* [Prompt]
Only lines holding the string "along" are wanted; copy each one from the material.

════════

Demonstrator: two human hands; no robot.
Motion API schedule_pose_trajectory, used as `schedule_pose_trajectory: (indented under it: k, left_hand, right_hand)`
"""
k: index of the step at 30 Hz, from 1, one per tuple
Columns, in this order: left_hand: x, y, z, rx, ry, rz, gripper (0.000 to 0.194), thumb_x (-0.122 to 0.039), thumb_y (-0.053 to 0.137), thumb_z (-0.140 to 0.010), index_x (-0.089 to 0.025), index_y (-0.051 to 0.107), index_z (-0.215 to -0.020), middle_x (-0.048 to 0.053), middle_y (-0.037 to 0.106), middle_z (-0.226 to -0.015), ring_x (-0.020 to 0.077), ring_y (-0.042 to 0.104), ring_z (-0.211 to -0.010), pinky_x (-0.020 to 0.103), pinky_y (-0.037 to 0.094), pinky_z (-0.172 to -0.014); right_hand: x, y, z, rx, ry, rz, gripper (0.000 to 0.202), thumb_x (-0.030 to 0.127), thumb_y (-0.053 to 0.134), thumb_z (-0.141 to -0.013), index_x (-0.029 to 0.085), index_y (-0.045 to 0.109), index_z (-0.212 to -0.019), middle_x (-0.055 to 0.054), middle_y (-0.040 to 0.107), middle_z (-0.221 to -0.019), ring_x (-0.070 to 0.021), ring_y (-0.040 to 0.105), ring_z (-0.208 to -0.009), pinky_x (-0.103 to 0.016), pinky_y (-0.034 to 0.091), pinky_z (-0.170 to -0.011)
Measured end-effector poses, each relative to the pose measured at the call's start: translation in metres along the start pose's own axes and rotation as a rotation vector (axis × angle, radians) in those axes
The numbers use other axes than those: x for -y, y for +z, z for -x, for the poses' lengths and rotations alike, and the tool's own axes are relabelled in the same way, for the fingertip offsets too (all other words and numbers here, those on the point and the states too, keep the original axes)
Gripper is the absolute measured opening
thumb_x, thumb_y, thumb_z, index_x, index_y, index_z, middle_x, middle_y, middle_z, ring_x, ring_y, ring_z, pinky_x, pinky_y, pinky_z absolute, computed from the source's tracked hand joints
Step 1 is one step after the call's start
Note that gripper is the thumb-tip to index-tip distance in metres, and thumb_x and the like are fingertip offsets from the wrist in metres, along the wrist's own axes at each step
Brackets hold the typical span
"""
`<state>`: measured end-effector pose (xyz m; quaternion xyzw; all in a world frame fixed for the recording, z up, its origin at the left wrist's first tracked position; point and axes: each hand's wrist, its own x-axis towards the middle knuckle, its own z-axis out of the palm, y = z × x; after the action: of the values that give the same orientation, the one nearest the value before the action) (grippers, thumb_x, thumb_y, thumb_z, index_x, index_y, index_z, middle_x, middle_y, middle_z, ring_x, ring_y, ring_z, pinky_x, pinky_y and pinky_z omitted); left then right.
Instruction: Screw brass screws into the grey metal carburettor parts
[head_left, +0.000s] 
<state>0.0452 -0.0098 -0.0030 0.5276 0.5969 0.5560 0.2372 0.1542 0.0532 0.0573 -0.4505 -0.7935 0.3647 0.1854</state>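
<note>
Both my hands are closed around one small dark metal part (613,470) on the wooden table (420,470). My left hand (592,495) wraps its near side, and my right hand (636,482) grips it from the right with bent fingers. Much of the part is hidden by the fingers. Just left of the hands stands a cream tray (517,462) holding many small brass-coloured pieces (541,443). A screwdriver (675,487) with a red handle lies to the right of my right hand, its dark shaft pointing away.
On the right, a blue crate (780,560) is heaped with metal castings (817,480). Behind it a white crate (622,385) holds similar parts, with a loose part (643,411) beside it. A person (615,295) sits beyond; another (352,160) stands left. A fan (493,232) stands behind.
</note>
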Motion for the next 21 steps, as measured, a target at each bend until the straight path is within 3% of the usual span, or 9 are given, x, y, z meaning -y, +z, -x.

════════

* [Task output]
Measured end-effector poses, each relative to the pose measured at the call's start: translation in metres along the start pose's own axes and rotation as a rotation vector (axis × angle, radians) in those axes
Note that gripper is the thumb-tip to index-tip distance in metres, and thumb_x and the like are fingertip offsets from the wrist in metres, along the wrist's own axes at each step

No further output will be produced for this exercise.